Я зачем-то рассказываю отцу Алексею историю, которую он и так знает. Но он слушает, как слушает обычно человек, привыкший к чужим историям. А я рассказываю о Разуевых, которые живут в высотке на Речном вокзале. Это в Москве. Их дом стоит на холме, а квартира – на высоком шестнадцатом этаже. В окно разуевской кухни можно, как в телевизор, смотреть бесконечно долго: там едет Ленинградское шоссе, взлетают и садятся самолеты аэропорта Шереметьево и, никуда не торопясь, поблескивает то на солнце, то под звездами вода в канале имени Москвы. Эту воду из окна видно лучше всего.
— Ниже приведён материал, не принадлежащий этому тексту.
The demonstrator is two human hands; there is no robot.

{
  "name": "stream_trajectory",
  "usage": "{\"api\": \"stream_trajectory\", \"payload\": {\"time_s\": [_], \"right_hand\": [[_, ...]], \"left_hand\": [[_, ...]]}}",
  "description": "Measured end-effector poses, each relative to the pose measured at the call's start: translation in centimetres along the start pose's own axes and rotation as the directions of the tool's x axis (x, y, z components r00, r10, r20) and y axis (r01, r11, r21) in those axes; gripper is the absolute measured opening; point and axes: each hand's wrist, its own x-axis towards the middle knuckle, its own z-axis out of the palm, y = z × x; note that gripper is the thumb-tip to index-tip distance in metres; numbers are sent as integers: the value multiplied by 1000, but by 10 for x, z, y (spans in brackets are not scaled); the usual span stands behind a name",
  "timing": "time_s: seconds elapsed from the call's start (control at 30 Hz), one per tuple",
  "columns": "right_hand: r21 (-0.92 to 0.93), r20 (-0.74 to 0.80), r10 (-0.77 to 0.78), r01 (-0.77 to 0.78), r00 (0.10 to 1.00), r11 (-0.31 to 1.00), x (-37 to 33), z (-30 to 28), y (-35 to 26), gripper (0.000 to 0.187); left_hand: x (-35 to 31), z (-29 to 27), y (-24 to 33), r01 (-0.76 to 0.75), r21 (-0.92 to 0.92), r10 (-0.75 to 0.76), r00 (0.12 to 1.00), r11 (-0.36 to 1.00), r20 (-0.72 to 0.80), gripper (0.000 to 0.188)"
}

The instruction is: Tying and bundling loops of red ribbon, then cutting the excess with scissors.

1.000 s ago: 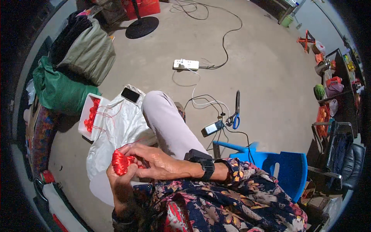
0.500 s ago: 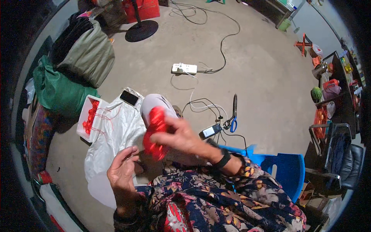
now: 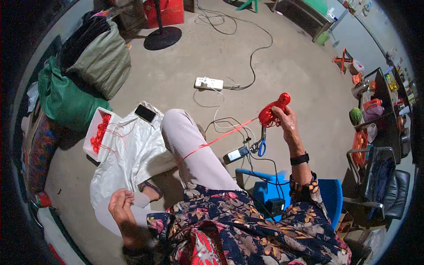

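Note:
My right hand is raised to the right, its fingers closed round a bundle of shiny red ribbon with a rounded top end. From the bundle a taut red strand slants down leftward across my light-trousered thigh; I lose sight of it past the thigh. My left hand is low on the left above my other leg, fingers bent and pressed together. What it pinches, if anything, is too small to make out. Just below the bundle, blue-handled scissors lie on the floor, their blades partly hidden.
A white box of red ribbon pieces stands left, beside a white cloth carrying a phone. Ahead lie a power strip and cables. A second handheld device is near the scissors. Blue plastic seat at right.
My right hand has swung far right and outward with the red bundle, drawing out a red strand. My left hand has dropped lower and slightly left, its fingers drawn together.

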Motion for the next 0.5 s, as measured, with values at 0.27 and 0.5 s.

«А до канала тут минуты три пешком, – глядя на водоем, говорит Андрей Разуев, Лешин папа. – И Лешка в своем репертуаре, предлагает: «А давай кататься на катере! Хочу порулить!» И мы потихоньку рано утром, пока никого нет, выходим, садимся в катер. И он как погонит, я только зажмуриться от страха успел». В компьютере у Андрея Разуева есть видео: над каналом имени Москвы встает солнце, 16-летний Лешка мчится по водной глади и улюлюкает. Папа за кадром хохочет и улюлюкает вместе с ним.
Через неделю в квартире Разуевых уже было не протолкнуться: школьные друзья, волонтеры Первого Московского хосписа, врачи, отец Алексей Уминский, ставший Алешиным духовником, поэтому он и знает эту историю.
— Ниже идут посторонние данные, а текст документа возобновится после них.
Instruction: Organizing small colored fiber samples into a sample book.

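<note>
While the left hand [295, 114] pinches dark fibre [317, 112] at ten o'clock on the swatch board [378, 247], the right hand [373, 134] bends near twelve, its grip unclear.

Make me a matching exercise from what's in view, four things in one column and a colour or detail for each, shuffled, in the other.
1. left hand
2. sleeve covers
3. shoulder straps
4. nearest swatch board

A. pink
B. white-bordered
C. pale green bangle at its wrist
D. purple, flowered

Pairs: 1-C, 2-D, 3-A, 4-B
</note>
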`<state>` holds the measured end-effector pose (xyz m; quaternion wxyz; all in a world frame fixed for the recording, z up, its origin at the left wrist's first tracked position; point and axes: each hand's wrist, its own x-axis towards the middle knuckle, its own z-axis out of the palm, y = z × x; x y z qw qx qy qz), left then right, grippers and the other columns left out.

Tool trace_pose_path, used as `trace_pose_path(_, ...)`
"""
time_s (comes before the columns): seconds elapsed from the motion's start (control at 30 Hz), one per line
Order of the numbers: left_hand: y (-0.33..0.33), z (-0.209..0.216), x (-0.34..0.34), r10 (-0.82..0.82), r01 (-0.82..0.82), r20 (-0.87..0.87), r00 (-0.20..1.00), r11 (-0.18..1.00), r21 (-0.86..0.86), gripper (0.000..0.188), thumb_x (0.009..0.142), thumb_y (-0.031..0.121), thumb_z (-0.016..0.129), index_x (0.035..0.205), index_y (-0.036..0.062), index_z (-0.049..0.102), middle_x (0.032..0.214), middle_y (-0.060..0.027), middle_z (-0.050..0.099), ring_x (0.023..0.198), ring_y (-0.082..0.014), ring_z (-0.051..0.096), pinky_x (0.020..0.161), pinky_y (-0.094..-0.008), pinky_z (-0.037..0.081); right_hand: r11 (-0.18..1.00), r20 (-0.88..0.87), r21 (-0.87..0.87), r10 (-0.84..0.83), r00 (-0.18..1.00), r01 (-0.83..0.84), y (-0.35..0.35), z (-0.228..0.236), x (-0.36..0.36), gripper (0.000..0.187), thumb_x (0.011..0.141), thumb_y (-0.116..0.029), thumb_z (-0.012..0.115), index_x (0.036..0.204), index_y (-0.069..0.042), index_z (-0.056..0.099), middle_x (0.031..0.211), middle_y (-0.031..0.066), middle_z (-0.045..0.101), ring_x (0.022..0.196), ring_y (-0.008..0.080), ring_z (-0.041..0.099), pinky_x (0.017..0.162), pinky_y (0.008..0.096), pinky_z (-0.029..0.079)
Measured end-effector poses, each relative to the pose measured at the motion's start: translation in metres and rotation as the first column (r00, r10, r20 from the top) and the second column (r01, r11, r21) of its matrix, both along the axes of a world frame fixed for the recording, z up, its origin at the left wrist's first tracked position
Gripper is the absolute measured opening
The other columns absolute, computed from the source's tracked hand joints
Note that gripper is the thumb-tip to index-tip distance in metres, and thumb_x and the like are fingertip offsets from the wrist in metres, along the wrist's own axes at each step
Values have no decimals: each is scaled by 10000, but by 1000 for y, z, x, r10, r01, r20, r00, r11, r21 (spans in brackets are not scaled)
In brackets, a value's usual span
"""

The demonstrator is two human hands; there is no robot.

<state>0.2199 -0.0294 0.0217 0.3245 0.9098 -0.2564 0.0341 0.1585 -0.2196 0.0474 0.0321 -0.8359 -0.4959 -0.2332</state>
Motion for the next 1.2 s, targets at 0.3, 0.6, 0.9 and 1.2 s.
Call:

23 августа 2014 года после 27 химиотерапий, трех лет лечения (половина этого времени – в Германии) и трудного решения вернуться домой Алеша Разуев умер. Не дожив двух дней до своего семнадцатилетия. Он умер дома в окружении тех, кто любил его и кого любил он. Он умер, потому что ни одно из существующих на свете лечений не могло ему помочь. Но поверить в это было почти невозможно.
«А в Шваббинге, в немецкой клинике, где Алешка лечился, на каждом этаже теперь повесили его фотографию», – рассказывает Лешина мама Елена. И видно, что она очень гордится сыном. О том, как стойко Леша принял диагноз, как помогал медсестрам на Каширке «считать химию», как сам ходил на консультации к немецким врачам и по-взрослому участвовал в обсуждении хода лечения, его родители рассказывают с восхищением. За три года болезни эти трое, кажется, не расставались ни на минуту. Леша был самым сильным в тройке.
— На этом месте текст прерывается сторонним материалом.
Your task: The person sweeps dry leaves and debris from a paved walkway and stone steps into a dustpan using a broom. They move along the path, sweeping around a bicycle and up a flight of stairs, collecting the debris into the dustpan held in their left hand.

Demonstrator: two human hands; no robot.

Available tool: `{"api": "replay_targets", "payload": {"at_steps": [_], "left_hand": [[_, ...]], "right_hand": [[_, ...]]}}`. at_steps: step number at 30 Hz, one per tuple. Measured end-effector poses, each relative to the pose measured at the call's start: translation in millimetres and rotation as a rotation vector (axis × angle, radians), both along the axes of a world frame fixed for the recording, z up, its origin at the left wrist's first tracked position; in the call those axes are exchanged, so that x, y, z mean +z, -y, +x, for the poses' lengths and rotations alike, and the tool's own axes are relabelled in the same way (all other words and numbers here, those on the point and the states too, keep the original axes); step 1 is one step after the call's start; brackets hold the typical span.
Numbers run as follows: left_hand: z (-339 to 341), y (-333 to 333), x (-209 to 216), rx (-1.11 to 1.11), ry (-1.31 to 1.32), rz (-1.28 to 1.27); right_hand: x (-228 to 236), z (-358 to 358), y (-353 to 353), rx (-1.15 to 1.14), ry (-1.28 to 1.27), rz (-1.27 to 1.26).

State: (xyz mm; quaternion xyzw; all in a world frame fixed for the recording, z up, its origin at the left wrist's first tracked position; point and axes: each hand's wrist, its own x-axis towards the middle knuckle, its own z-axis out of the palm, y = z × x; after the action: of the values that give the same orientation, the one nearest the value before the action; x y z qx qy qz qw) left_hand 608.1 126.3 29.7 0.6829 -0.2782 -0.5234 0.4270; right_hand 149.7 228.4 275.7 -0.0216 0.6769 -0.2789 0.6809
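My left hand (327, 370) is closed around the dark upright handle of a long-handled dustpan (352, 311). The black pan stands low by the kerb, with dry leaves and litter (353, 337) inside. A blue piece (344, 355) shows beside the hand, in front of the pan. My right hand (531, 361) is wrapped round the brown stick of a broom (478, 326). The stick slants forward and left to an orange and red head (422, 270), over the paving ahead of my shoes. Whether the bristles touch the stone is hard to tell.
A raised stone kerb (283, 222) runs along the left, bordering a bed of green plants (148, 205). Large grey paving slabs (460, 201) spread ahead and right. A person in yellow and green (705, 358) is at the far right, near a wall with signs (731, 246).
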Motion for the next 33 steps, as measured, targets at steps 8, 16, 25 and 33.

«Мы были командой, но мы с папой иногда выдыхались: то плакали, то выходили и «нашагивали» по десять километров по городу, только бы не плакать. А Леша… Он же не мог выйти. Он оставался в палате. И он не ныл. Он боролся. Он невероятно хотел жить», – говорит мама Лена, а папа Андрей добавляет: «Я не знаю, как он всё это терпел. Я иногда спрашивал его: «Сынок, а как ты это выносишь?» А он улыбался и говорил: «Господь дает мне силы». И докторам, изумлявшимся, как он переносит одну тяжелейшую химию за другой, всё время повторял: «Вы делайте свою работу, лечите. Я потерплю».
Про немецкую часть Лешиного лечения Разуевы в один голос говорят: «Это было самое счастливое время в нашей жизни». Потому что все были вместе. Потому что была надежда. И даже когда надежды почти не осталось, была вера в то, что Лешка выкарабкается, что он-то сможет, у него получится. Но летом 2014-го стало ясно, что возможности даже самой лучшей в мире медицины исчерпаны. «Нас могли оставить в клинике, Лешку очень любили и врачи, и сестры, он в каком-то смысле для них был уникальным пациентом: столько всего выдержал и никогда ни на что не жаловался. Но мы собрались на семейный совет и решили, что надо ехать домой», – говорит Андрей Разуев. А Елена добавляет: «И вот тут я впервые увидела, что Леше страшно».